Helping Small Businesses Before It’s Too Late
8/14/2025
Even with small business optimism ticking up slightly, many Main Street borrowers remain financially fragile. High interest rates, inflation, and tighter consumer spending are still taking a toll—without the safety net of pandemic-era stimulus. In a recent BAI Banking Strategies article, Dilworth Paxson LLP Partner Jennifer Maleski laid out the case for proactive loan management strategies that can help banks preserve relationships with small and medium-sized businesses (SMBs) while minimizing losses.
Spot the Trouble Early
The sooner a bank sees the signs of distress, the better the chance of protecting both the borrower and the bank’s balance sheet.
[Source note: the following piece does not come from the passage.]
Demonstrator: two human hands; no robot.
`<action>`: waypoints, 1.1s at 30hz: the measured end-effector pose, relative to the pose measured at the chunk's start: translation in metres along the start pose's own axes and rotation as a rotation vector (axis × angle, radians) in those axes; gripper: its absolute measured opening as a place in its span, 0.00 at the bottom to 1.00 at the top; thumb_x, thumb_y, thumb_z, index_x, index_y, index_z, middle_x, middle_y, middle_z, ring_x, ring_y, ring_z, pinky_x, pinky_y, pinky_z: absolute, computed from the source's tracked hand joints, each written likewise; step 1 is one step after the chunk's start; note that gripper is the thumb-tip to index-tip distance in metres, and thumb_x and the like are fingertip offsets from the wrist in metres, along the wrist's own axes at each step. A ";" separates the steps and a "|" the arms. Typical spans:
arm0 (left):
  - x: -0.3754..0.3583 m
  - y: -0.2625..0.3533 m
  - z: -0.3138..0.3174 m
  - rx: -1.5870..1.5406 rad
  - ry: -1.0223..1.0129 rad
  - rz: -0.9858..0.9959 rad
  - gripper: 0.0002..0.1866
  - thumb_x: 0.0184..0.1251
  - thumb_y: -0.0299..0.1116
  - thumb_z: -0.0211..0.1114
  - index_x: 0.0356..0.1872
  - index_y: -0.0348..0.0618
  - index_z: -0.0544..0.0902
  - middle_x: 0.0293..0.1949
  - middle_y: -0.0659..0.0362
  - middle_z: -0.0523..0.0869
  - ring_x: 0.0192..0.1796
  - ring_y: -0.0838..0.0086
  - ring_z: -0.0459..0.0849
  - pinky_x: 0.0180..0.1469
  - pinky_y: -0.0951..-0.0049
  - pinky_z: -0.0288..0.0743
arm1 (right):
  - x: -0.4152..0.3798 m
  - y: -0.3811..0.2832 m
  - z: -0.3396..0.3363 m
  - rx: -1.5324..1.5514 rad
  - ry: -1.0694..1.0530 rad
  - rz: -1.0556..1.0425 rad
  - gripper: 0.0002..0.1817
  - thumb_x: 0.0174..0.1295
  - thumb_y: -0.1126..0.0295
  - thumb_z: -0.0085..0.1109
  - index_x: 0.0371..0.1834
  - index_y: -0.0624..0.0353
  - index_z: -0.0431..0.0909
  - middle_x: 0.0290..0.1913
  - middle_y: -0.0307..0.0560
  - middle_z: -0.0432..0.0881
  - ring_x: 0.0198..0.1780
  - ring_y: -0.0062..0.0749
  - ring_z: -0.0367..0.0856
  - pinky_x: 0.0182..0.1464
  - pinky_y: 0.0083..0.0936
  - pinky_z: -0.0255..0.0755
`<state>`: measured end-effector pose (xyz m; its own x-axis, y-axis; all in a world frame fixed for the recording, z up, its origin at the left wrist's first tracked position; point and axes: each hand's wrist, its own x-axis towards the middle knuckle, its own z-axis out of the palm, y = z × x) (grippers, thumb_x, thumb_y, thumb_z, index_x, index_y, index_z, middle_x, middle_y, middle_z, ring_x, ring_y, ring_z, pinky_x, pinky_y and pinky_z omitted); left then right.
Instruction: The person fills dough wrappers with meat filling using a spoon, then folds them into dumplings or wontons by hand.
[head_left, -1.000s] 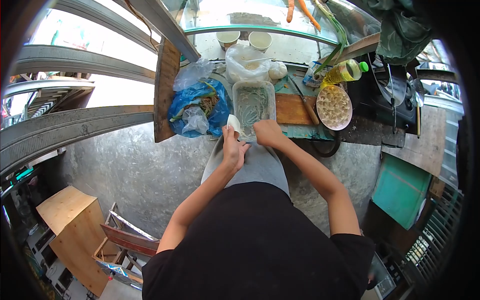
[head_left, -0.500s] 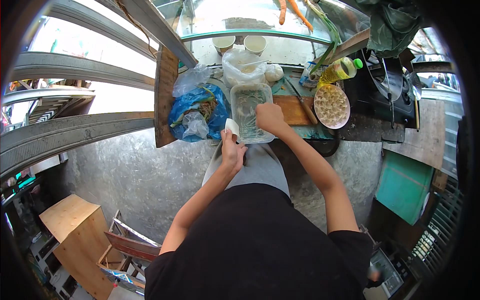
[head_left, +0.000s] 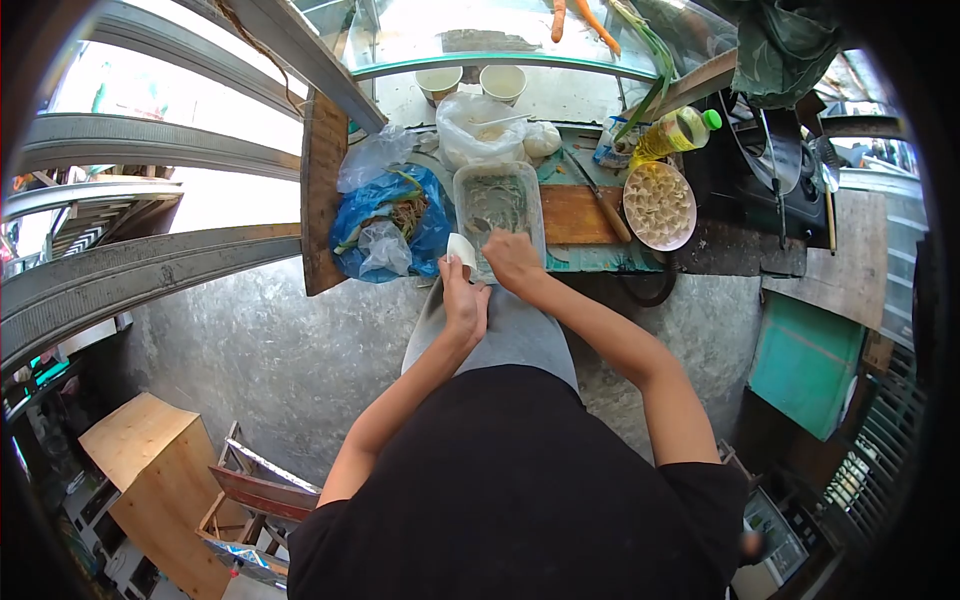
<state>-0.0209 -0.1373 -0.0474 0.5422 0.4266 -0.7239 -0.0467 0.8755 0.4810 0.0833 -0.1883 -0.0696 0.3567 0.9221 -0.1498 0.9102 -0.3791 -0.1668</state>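
Observation:
A limp white dough wrapper [head_left: 459, 249] curls upward from my left hand [head_left: 465, 305], its edge pinched between the fingers above my lap. My right hand [head_left: 512, 260] is closed in a fist over the near end of a clear plastic tub [head_left: 541, 198]; whatever its fingers hold is hidden. Pale, wet-looking mixture [head_left: 495, 203] covers the tub's bottom. To the right, a round plate [head_left: 655, 246] carries several small folded dumplings [head_left: 660, 200]. A knife [head_left: 611, 214] rests across a wooden cutting board [head_left: 572, 228] between tub and plate.
Left of the tub sits a blue plastic bag [head_left: 345, 215] with greens. Behind are a white plastic bag [head_left: 470, 150] and two paper cups [head_left: 503, 84]. An oil bottle [head_left: 665, 138] leans near a black stove [head_left: 745, 200]. Carrots [head_left: 598, 28] lie on the glass case.
My right hand has moved from above the middle of the tub toward its near end, closer to the wrapper. My left hand keeps its hold on the wrapper.

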 end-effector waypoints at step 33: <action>0.002 0.002 -0.001 -0.043 0.026 -0.020 0.20 0.71 0.46 0.39 0.60 0.53 0.53 0.66 0.55 0.55 0.67 0.50 0.54 0.64 0.42 0.38 | 0.032 0.043 -0.035 0.081 -0.151 0.053 0.04 0.41 0.73 0.54 0.18 0.59 0.79 0.25 0.55 0.80 0.31 0.46 0.81 0.32 0.37 0.73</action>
<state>-0.0204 -0.1346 -0.0487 0.5211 0.4145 -0.7461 -0.0722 0.8924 0.4454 0.1409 -0.1721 -0.0476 0.3620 0.8811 -0.3043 0.8690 -0.4371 -0.2320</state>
Red flags include:
- Constant reliance on credit lines without periodic principal reductions
- Consistently late or missed payments
- Frequent overdrafts in deposit accounts
- Budgets showing reduced cash flow
- Shrinking cash reserves
- Financial covenant defaults
- Unusual account activity suggesting reliance on high-risk financing (for example, large cash infusions from new debt or daily/weekly payments indicative of a merchant cash advance)
“Early monitoring and engagement when signs of risk first appear will allow banks to discuss solutions with their borrowers,” wrote Maleski, whose work focuses on commercial workouts, including loan modification, bankruptcy, and litigation.
Choose Flexibility First
Enforcing every technical default in this environment can backfire. Maleski encourages lenders to consider short-term relief: deferments, interest-only payments, or covenant forbearance. These temporary lifelines may help borrowers stabilize without pushing them toward even riskier alternatives.
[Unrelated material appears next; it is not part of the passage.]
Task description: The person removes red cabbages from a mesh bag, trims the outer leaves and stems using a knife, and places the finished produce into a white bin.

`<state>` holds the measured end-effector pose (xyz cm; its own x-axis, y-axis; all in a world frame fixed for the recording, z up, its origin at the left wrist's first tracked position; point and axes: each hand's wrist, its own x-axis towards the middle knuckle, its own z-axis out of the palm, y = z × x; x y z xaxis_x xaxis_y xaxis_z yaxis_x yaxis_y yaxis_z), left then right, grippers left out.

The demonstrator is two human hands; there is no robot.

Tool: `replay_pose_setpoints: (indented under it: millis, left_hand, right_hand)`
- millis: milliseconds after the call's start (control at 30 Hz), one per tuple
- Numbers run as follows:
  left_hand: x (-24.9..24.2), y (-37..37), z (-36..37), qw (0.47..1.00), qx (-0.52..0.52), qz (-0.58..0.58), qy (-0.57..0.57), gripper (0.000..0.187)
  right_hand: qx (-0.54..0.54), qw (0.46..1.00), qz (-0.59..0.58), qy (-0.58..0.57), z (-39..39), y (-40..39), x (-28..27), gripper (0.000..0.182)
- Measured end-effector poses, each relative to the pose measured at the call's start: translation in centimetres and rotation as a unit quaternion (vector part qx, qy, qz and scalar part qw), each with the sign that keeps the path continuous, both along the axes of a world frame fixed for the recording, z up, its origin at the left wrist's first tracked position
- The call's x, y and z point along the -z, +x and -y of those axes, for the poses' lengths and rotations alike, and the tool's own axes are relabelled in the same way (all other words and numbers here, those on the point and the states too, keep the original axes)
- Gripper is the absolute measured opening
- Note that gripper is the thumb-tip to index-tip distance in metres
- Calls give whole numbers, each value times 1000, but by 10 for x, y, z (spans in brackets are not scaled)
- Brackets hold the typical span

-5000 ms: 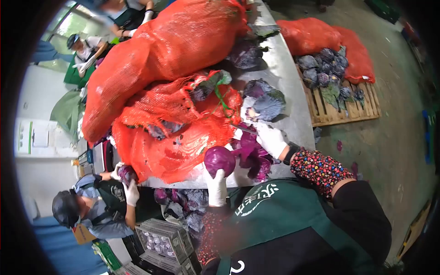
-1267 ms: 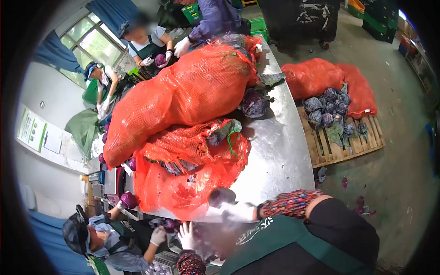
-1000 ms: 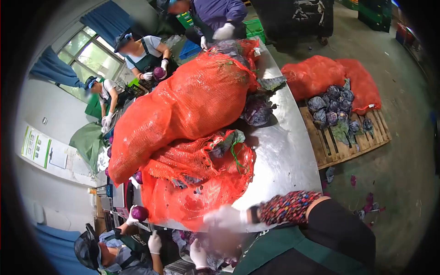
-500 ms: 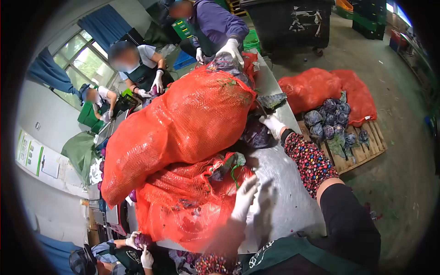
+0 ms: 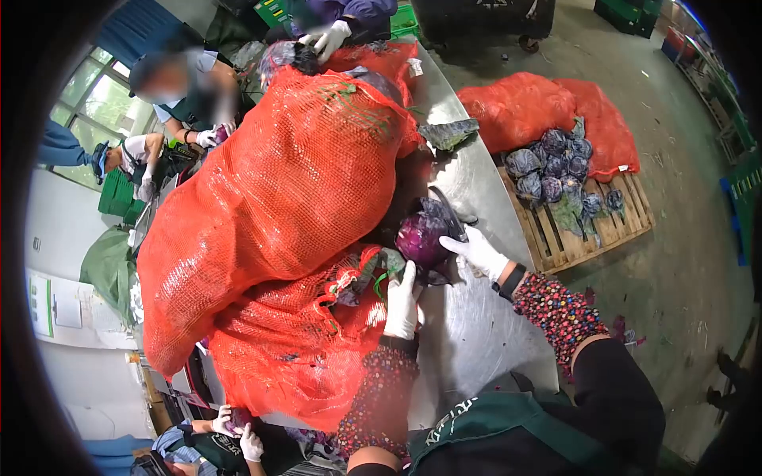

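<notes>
A red cabbage [image 5: 422, 238] with dark outer leaves rests on the metal table beside the red mesh sacks. My left hand [image 5: 402, 305], in a white glove, is at its near side with the fingers against it. From the right, my right hand [image 5: 481, 255], also gloved, closes in at the cabbage, thumb tip on its side. A dark, narrow strip runs up from the right fingers along the cabbage; I cannot tell whether it is a blade or a leaf. A bulging mesh sack [image 5: 278, 182] lies on top of a second mesh sack [image 5: 278, 349], left of my hands.
A loose leaf [image 5: 449, 135] lies at the table's [image 5: 496, 341] far edge. Right of it, a wooden pallet [image 5: 635, 208] carries cabbages [image 5: 556, 163] and more red sacks [image 5: 516, 111]. Several gloved co-workers stand around the table, one person's hands [image 5: 329, 40] at the far sack.
The cabbage has come nearer, out from beside the big sack. My right hand has drawn back with it, and my left hand has moved up against it. The view has shifted.
</notes>
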<state>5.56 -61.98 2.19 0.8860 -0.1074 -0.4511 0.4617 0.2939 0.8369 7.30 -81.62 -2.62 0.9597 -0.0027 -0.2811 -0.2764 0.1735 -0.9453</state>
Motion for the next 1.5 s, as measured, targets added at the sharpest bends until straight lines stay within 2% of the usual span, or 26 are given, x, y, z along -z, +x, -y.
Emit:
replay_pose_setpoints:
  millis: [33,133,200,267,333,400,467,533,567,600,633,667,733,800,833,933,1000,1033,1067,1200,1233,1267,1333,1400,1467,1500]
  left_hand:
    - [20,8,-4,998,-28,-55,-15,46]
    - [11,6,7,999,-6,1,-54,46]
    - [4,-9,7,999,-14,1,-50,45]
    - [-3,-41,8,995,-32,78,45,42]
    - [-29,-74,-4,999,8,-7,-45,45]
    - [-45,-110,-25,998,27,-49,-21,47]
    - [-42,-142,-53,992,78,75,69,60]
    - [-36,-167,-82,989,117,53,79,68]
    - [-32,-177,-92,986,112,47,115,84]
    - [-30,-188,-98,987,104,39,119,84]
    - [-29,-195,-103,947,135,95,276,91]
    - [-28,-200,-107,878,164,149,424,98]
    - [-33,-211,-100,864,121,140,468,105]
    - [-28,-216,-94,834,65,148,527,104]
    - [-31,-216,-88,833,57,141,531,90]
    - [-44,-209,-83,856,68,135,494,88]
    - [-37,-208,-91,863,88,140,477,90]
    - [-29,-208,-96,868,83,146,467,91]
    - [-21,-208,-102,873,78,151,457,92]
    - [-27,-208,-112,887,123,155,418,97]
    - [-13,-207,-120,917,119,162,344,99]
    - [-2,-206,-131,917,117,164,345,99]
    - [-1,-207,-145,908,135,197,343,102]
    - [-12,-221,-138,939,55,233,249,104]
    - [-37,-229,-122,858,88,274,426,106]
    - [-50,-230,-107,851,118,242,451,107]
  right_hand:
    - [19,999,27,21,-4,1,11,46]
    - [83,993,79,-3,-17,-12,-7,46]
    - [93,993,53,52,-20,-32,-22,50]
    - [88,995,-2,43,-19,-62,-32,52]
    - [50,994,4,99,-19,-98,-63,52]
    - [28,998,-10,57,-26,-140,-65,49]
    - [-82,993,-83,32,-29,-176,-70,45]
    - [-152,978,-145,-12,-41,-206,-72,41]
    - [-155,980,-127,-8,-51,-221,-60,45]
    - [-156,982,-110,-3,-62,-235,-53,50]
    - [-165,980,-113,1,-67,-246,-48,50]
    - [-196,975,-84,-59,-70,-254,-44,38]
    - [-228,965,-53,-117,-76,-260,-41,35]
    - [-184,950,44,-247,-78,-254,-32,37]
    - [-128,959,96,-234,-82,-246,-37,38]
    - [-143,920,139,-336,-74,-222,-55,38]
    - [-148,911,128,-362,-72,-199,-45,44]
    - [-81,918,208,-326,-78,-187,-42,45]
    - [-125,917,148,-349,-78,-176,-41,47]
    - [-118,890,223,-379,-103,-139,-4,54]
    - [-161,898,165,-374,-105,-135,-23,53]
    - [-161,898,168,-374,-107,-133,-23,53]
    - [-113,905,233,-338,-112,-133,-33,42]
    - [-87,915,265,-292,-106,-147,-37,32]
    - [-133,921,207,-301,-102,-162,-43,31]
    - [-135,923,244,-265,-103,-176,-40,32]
Another tool: “quiet restructurings.” These out-of-court agreements—such as extending maturities or adjusting covenants—can be more practical than bankruptcy, which is often too costly or disruptive for small businesses.
Encourage Outside Help
Many distressed SMBs would benefit from financial or turnaround consultants. Banks can make temporary relief contingent on borrowers bringing in outside experts to help with budgeting, operations, or restructuring.
Strengthen or Exit—But Do It Thoughtfully
If the relationship still makes sense, banks may want to modify the loan or even extend additional credit if they’re comfortably oversecured. If not, short-term extensions, discounted payoffs, or structured repayments may offer a cleaner exit.
In either case, the key is acting before a business collapses under the weight of its debt. “Proactive loan management through temporary or permanent modifications may increase the bank’s chances for repayment of existing obligations and preserve the relationship for future transactions,” Maleski said.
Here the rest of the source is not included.